▸ Work required
Where a line below holds the string "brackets", copy that line.

▸ Data excerpt
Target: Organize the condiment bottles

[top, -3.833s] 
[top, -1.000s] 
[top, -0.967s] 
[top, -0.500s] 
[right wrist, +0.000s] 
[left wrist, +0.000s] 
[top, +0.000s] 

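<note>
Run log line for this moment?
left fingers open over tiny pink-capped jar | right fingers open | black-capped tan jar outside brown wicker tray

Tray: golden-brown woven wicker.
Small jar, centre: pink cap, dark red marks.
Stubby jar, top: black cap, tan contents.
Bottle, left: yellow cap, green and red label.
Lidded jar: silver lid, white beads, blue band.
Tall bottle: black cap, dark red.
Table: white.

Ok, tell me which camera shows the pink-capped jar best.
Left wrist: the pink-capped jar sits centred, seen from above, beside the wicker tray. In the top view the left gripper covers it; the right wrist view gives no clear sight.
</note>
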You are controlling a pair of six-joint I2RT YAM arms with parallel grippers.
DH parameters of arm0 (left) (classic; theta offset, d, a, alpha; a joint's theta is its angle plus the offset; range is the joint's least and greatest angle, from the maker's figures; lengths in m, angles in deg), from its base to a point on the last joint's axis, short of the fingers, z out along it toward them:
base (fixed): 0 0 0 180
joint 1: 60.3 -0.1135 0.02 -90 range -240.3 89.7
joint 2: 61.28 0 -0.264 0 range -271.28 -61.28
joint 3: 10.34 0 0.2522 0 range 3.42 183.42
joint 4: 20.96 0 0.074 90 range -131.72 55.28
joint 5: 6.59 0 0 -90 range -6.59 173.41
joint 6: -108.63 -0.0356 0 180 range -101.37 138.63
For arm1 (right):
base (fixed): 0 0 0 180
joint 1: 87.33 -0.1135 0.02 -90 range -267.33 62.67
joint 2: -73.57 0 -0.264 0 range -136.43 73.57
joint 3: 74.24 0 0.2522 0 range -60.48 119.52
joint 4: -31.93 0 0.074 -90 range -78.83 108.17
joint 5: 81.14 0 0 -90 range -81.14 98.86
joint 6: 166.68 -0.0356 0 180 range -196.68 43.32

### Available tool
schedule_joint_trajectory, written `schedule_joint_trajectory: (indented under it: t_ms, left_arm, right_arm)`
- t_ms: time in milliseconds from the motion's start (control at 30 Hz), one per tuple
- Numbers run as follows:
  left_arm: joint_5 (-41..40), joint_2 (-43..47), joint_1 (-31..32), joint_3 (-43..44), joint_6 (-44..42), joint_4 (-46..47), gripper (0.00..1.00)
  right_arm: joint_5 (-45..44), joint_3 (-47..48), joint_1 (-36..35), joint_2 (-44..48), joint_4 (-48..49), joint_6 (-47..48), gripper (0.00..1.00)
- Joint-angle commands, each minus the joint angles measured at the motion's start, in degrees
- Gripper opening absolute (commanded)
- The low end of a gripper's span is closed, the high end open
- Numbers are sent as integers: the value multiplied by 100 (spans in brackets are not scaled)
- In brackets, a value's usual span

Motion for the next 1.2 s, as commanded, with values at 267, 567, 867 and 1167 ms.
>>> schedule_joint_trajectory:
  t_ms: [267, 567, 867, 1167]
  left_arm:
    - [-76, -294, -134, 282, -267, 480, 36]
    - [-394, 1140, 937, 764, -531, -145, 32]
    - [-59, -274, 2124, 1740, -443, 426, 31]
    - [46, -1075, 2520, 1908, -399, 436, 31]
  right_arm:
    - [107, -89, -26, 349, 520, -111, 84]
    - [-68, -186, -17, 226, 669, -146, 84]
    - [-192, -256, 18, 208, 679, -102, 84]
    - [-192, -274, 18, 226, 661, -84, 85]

▸ Answer space
- Numbers are sent as integers: the value multiplied by 100 (spans in brackets are not scaled)
- In brackets, a value's usual span

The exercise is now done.